4 thoughts on “Alice B. Toklas, Wine Critic

  1. Groovy brownies, indeed.

    Great post. The third paragraph really personifies my problem with “new” wine writing. It strips the finished product of the beautiful process that led up to it. Why disregard the experience and romance of history, regionality and the personal touch of the winemaker for a self-serving, instant gratification approach to sizing up a wine in seconds? I can’t imagine how these people truly enjoy wine…

    Thank you to Terry for bringing up “The Art of Wine Tasting”. Joe’s essay on the three tier system is a good read as well.

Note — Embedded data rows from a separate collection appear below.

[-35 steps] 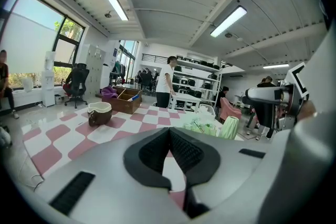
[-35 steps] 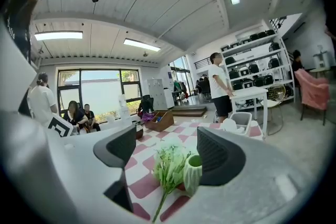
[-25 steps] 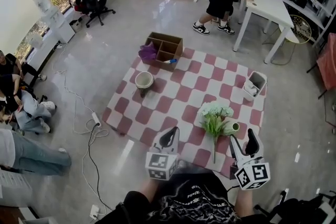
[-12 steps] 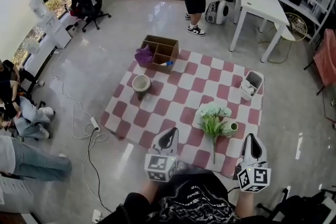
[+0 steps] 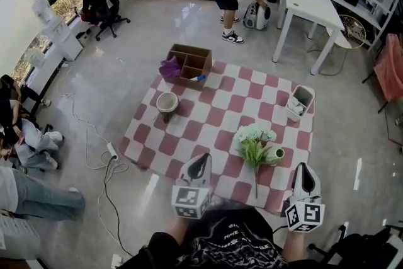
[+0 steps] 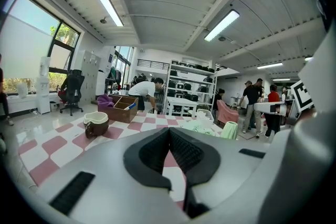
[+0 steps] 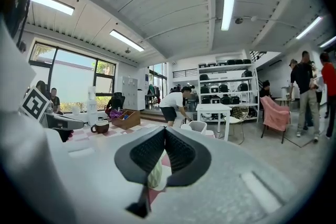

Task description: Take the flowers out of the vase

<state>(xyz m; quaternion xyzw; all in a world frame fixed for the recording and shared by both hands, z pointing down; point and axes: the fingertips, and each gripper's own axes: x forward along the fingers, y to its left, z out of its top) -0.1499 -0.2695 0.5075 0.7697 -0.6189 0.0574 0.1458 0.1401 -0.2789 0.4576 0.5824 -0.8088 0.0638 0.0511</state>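
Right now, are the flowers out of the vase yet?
Looks nearly done. The flowers lie flat on the checked mat, with the stem stretched out beside the vase, so they seem to be out. Nothing is in hand: the left tool and right tool are both shut and empty. Little seems left, though leaves hide part of the vase.

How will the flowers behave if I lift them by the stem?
The flowers will probably flop: a bushy head on a thin, long stem. They are likely light. The small vase beside them looks light and may tip if nudged.
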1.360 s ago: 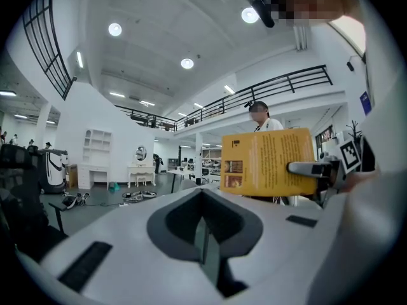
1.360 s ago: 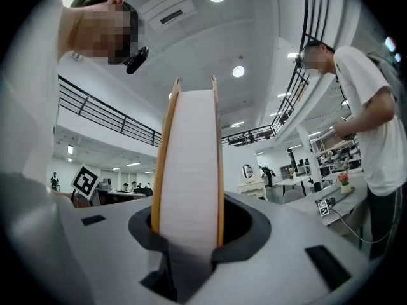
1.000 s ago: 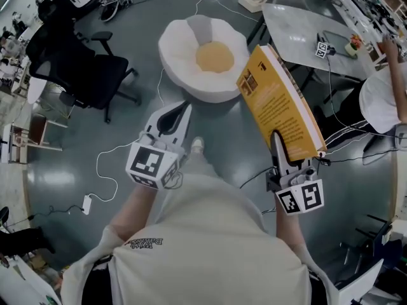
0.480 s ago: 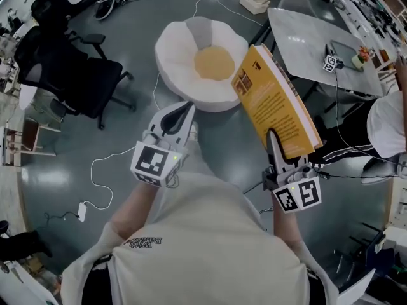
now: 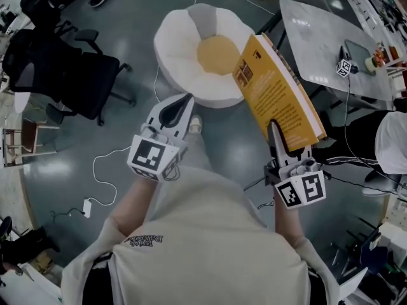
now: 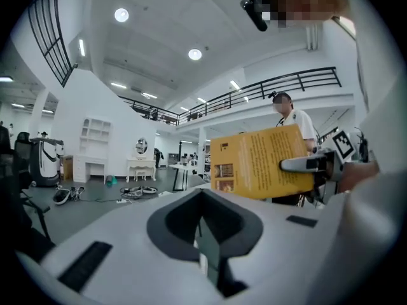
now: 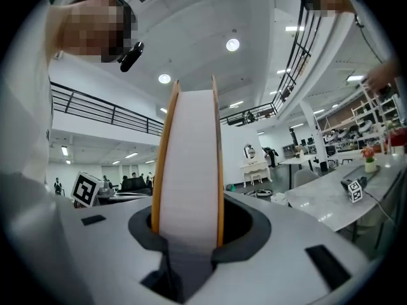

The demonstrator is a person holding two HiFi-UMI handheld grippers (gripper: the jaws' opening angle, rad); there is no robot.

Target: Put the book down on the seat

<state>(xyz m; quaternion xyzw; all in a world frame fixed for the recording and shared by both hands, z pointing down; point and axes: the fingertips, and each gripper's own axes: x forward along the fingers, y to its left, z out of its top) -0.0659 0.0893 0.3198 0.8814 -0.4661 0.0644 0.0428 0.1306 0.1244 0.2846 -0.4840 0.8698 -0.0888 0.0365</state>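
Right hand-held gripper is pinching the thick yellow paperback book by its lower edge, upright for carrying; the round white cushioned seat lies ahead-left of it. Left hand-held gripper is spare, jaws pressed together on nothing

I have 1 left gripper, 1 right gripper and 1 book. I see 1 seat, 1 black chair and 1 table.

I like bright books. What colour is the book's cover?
Yellow-orange with dark print. The head view shows the book best.
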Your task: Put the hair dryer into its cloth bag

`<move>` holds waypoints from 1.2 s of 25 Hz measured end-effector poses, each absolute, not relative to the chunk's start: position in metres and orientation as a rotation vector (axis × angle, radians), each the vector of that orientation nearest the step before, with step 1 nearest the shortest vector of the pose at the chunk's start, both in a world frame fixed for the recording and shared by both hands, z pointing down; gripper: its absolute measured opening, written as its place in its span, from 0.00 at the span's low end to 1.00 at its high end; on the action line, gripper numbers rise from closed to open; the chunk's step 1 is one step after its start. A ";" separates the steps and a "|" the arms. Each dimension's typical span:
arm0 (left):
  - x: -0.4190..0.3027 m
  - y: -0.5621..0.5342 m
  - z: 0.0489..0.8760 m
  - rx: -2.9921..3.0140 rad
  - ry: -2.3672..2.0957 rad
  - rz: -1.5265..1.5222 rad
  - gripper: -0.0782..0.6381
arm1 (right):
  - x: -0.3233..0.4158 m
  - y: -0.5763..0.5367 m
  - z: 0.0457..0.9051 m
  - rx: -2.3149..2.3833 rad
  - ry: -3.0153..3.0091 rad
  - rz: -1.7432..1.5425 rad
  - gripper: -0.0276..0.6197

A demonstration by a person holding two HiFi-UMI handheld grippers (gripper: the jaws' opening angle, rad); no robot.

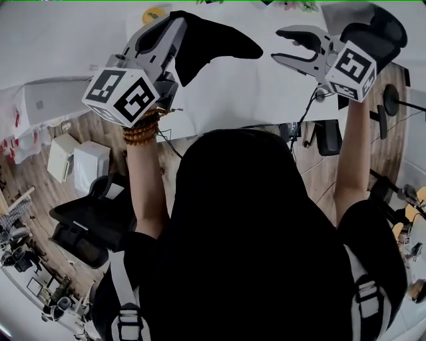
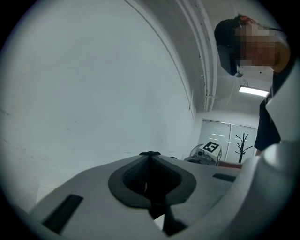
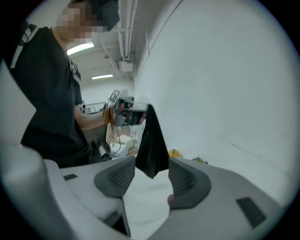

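Observation:
The black cloth bag (image 1: 206, 43) hangs from my left gripper (image 1: 180, 23), which is raised at the upper left of the head view and is shut on the bag's edge. In the left gripper view the jaws (image 2: 150, 159) are pressed together with dark cloth between them. My right gripper (image 1: 278, 45) is raised at the upper right, open, with nothing between its fingers. In the right gripper view the bag (image 3: 152, 145) dangles beyond the open jaws (image 3: 147, 180), apart from them. No hair dryer shows in any view.
A white table (image 1: 233, 93) lies under both grippers, with a small yellow object (image 1: 154, 13) at its far side. A black office chair (image 1: 86, 220) and white boxes (image 1: 90, 163) stand on the floor at the left; a black stool (image 1: 329, 136) and cables are at the right.

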State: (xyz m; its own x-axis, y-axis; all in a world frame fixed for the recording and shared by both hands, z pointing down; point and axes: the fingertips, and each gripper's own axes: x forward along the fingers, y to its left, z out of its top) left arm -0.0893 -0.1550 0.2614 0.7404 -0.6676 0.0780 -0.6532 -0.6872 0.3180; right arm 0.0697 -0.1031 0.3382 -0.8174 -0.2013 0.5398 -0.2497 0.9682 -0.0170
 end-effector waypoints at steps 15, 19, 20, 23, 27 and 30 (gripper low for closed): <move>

  2. From “The Straight Dope”:

    Tittered Time: “The late Poetess Gertrude (Tender Buttons) Stein and her constant companion and autobiographee, Alice B. Toklas, used to have gay old times together in the kitchen. Some of the unique delicacies that were whipped up will soon be cataloged . . . in a wildly epicurean tome . . . which is already causing excited talk on both sides of the Atlantic. Perhaps the most gone concoction (and also possibly a clue to some of Gertrude’s less earthly lines) was her hashish fudge.”
    A recipe anyone can whip up on a rainy day…
    I guess Alice was quite a cook. Her chicken dishes were especially prized.

  3. The tirelessly mordacious one thanks you one and both. Jeremy, it is indeed an honour to be the headachy Zeus to your athenic post.

    Scott, I wonder, like you, how a person can enjoy wine when it’s dealt with in such an assembly-line way. Too mechanistic and reductive for this anarchic, wild-eyed Mick.

    And by the way, all these reviews blend into one gigantic checklist of inexact likenesses. Such horseshit. If it’s points they want, publish them and leave it at that.

  4. Fantastic observations on all parts — the debate reminds me of Wordworth’s “The Tables Turned.” “We murder,” he wrote, “to dissect.”

    But while I agree that tearing apart a wine — or a poem — into discreet parts is a form of dissection, I also respect the need for such a process. To strain the metaphor, literary and culinary neophytes are like medical students — you need to be able to break down and analyze the individual features of that which you study. Then you can shuttle away that process and appreciate a thing in it’s entirety — with all the attendant history of place and process.

    That said, for wine writers to focus solely on the objective qualities of wine is to always present a cadaver and never a living body.